Au début du siècle dernier, les pionniers de l’aviation rivalisaient de courage, ou de témérité, pour accomplir des exploits plus fous les uns que les autres par esprit d’aventure et de conquêtes, et tenir en haleine le public. Marcel Brindejonc des Moulinais fut l’un d’eux ; il nous est raconté par Jacques Mortane en 1938.
1913 allait être une année glorieuse. Concourant pour la coupe Pommery, Brindejonc quitta Paris le 10 juin à 8 h 55 et arriva à Varsovie à 17 h 15, ayant parcouru 1 450 kilomètres dans la tempête avec deux escales seulement, dont une à Berlin. Un tel résultat semble normal aujourd’hui, mais, en 1913, nul ne s’y attendait : quel triomphe ! quelle témérité !
Le héros m’écrivit ses impressions : « Je n’oublierai jamais la terreur que j’éprouvais quand le vent m’emportait vers Berlin à la vitesse de 215 à l’heure. Une pluie froide tombait par intermittences, parfois des grêlons aussi, et les remous me fatiguaient les poignets. Le vol en lui-même ne me faisait pas peur ; seule, la perspective de l’atterrissage m’effrayait. Dès que je vis Berlin, je fus frappé de constater que la ville était presque entièrement couverte d’un épais nuage jaune qui s’élevait de la partie sud et, emporté par le vent, se dissipait peu à peu vers le nord.

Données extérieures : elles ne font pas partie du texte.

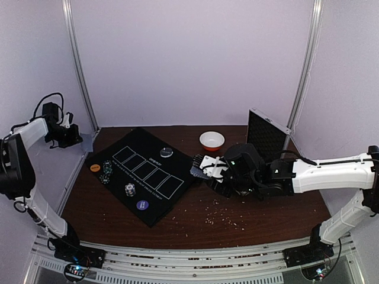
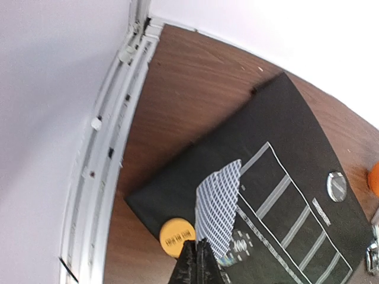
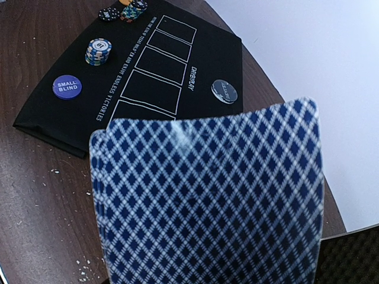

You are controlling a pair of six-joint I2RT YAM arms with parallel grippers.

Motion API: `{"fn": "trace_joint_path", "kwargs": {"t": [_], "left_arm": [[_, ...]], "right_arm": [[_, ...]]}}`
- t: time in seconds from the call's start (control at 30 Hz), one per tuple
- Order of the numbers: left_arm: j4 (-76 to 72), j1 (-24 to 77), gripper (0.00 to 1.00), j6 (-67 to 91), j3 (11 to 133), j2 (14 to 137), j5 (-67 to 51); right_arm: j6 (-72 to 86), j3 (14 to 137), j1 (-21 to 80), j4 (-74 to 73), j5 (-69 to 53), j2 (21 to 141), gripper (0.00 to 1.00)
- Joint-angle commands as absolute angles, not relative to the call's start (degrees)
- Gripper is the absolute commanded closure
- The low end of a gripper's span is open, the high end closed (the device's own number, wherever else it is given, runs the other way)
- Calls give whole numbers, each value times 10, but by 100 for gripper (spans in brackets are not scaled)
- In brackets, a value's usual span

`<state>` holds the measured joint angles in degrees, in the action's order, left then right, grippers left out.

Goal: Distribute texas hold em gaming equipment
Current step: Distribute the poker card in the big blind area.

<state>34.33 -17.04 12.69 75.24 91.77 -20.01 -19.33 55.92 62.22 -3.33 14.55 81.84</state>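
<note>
**Left gripper**: fingers are pressed together on the near edge of one blue-diamond card, which sticks out ahead of the tips. Just left of the tips we see the orange disc. Farther ahead and to the right, the pale grey disc sits on the black mat. Behind the fingers the forearm runs back to a sharply folded elbow by the left wall.

**Right gripper**: its fingers don't show in the wrist view. From overhead we see them clamped on a card stack, which bows across the lens. Beyond the stack lie the purple disc and a chip stack. The white bowl sits near the gripper, to its right. Behind the gripper the forearm runs low and nearly level over the table to an elbow at the far right.
</note>
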Motion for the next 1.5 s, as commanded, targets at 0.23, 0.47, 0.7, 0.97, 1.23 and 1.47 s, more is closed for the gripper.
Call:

Je crus à un immense incendie, mais, en approchant, je constatai que ce nuage était formé de tourbillons de sable soulevés par le vent dans la plaine de Tempelhof, et j’eus alors une idée du vent qui soufflait à terre. Je ressentis une telle frayeur que je gémissais dans mon appareil, certain d’être renversé et ballotté comme une feuille morte en approchant du sol. Je préférais me jeter à l’eau et commençais à descendre pour me poser sur l’étang de Postdam, quand l’idée que mon appareil serait perdu et mon voyage fini me fit tenter ce qui me semblait impossible : atterrir à Johannisthal sans trop casser mon aéroplane.
La descente fut beaucoup moins mouvementée que je ne m’y attendais et, malgré des soubresauts terribles qui me firent regretter de ne pas m’être attaché sur mon siège, j’arrivai près de terre sans encombre et contre le vent. Mon allure était presque nulle par rapport au sol, démontrant que le vent avait une vitesse relative, et je voulus toucher terre, mais, en cet instant, je me vis remonter dans une position inquiétante à la hauteur de trois étages, et je n’eus pas le temps de faire reprendre mon moteur.

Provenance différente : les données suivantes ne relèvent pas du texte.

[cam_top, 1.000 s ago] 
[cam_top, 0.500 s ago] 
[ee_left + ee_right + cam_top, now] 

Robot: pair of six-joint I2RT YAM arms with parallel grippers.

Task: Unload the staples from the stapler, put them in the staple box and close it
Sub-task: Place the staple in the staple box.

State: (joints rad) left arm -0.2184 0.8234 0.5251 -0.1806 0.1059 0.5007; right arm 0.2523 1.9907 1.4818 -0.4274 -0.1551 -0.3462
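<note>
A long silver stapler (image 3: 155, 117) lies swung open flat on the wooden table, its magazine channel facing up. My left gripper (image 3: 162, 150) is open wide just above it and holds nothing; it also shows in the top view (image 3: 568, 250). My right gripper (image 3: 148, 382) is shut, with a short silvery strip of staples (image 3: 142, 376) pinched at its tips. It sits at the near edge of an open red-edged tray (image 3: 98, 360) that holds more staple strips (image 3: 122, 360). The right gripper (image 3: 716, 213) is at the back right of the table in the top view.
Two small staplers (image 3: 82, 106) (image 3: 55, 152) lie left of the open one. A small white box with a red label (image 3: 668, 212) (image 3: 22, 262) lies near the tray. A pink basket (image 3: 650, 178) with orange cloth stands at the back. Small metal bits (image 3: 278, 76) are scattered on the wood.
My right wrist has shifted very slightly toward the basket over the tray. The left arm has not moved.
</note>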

Je revins graduellement au sol, puis laissai faire tout seul l’aéroplane qui se posa et recula, en se courbant alternativement sur les ailes d’une manière cocasse, jusqu’à ce que des hommes se fussent précipités et accrochés aux ailes.
J’étais brisé par la peur, et mes nerfs, extrêmement tendus jusqu’à ce moment, se détendirent subitement. Je pus à peine marcher et parler, accablé par un besoin de sommeil plus fort que ma volonté. Il me fallut absorber une grande quantité de café pour me remettre en état. Cet atterrissage me sembla un véritable cauchemar et, je suis sûr qu’il suffirait de quelques émotions semblables pour tuer un homme. »
Non content de son parcours prodigieux réussi, selon le règlement entre le lever et le boucher du soleil, Marcel Brindejonc des Moulinais, qui s’était déjà spécialisé dans les voyages de capitale à capitale, continua sa collection. II poursuivit sa route avec une incroyable énergie, atteignant Saint-Pétersbourg, traversant les 250 kilomètres de la Baltique pour aller se poser à Stockholm. Il en partit le 29 juin à 2 h 30 pour atterrir à Copenhague à 7 h 30. Le 30 juin, il arriva à La Haye, après un vol de 700 kilomètres, et ce fut enfin, le 2 juillet, le retour triomphal à Paris (400 kilomètres).
Brindejonc avait ainsi parcouru 5 000 kilomètres et n’avait fait que sept escales intermédiaires pour se ravitailler. A son retour, malgré son jeune âge, il fut décoré et rapportait les plus hautes récompenses décernées en Russie, au Danemark et en Suède.
J. Mortane (1938)
Texte paru en 1938 dans Jeunesse magazine, hebdomadaire pour les adolescents publié entre 1937 et 1939.